Tuesday, January 27, 2009

Underappreciated

Two Saturdays ago, I moved from somewhere in Hartamas to somewhere in TTDI. Now for those of you who've been to my house, you'll know how crowded with furniture it is, and how heavy they look. Let me tell you something, in this case, looks are certainly not deceiving. My mother-in-law has a fascination for teakwood, bulky, HEAVY furniture, and the house is FILLED with it.

Thinking it should be enough, she rented out two two-tonne lorries, which, to our horror, turned out to be really really tiny. Luckily, around 5-6 movers came with those.

The point of this post is, the movers managed to cart all the heavy furniture to TTDI on the same day. It's really not an easy feat if you've seen the amount of furniture we have, and a part of me was thinking that we probably should appreciate these people more.

Among my movers that day was a teenager whose voice hadn't even cracked yet and an old man who looked like he should be at home, watching tv or reading the papers with a pipe in his hand. But together with four other men, the grunted and lifted and pushed that tremendous amount into the lorries. Look at it this way: If we had only rented one lorry, that one would have made 7 trips to and fro alltogether. SEVEN.

Watching them do their thing, I marvelled at how coordinated they seemed. Not only do they have to manouver those wooden dinosaurs around the crooks and crannies of the house, they also had to have good space coordination and arrange the furniture on the lorry so that it took up as little space as possible. And that's not even counting the heavy lifting itself.

I don't think many of us would resort to a job as gruelling such as that, and my take on it is that there is a lot more to movers than we think. So the next time you move and you think the movers are charging exorbitant prices, think again. It's not easy.

Saturday, January 24, 2009

Exhaustion

I'm moving today. I don't get CNY off. So there goes my weekend. Geram.

Friday, January 23, 2009

.

Let me tell you a little bit about my cat.
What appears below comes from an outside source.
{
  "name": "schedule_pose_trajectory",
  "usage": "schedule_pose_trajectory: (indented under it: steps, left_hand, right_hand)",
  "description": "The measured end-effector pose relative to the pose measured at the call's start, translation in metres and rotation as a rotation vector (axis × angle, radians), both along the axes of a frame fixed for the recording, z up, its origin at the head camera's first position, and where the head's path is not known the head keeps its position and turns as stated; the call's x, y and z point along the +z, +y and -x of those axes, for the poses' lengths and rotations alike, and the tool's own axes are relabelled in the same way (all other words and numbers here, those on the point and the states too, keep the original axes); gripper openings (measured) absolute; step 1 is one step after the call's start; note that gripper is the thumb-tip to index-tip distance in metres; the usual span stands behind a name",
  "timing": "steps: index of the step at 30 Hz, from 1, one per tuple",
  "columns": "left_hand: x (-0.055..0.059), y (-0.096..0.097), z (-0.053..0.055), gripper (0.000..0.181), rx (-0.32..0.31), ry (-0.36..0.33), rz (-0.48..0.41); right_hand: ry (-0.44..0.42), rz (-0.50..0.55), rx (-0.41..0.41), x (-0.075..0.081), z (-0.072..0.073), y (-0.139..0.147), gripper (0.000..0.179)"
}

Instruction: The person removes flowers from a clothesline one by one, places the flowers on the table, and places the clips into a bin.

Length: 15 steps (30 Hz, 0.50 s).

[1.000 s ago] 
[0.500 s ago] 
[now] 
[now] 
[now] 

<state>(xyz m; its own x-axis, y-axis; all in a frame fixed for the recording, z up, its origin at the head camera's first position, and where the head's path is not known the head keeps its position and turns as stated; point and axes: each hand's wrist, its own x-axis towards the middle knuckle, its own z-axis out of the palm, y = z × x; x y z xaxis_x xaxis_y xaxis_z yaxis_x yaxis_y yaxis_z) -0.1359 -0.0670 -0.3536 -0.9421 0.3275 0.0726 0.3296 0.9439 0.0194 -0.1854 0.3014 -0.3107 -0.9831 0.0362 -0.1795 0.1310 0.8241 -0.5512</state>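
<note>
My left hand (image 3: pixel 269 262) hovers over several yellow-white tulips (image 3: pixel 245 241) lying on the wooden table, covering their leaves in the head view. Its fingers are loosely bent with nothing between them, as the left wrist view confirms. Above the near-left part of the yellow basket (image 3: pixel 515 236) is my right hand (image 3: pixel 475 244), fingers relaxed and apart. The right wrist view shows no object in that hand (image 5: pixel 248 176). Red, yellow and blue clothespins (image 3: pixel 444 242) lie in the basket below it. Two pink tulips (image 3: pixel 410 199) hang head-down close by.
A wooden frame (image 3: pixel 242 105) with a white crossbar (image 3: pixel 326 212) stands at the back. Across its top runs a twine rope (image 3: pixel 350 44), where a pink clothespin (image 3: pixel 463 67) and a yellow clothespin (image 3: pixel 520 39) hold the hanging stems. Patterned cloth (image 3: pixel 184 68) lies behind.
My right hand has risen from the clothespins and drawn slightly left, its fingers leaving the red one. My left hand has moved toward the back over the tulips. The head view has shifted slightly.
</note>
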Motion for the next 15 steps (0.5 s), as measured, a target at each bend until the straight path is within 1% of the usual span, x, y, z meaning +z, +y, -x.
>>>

Her name was Isabel, she was a mother of two. When she was a kitten, her mom was sent to the vet to be neutered. When she came back, she decided to shun her three adorable kittens and the poor little ones were left heartbroken and confused as to why their mom hated them.

So when Isabel got kittens of her own and my uncle sent her off to the vet for the same procedure as soon as they stopped depending on her milk, we were worried sick that she was going to neglect them just as her mom had done to her.

Apparently, we were wrong. Isabel came back tired but she still loved her kittens as much as she did before she left. It was as if she was determined that she wouldn't walk in her mother's footsteps. To those who don't like cats, that may seem silly, but those who do and have at least one, you'll get what I mean when I say that cats have personalities once you've been around them long enough.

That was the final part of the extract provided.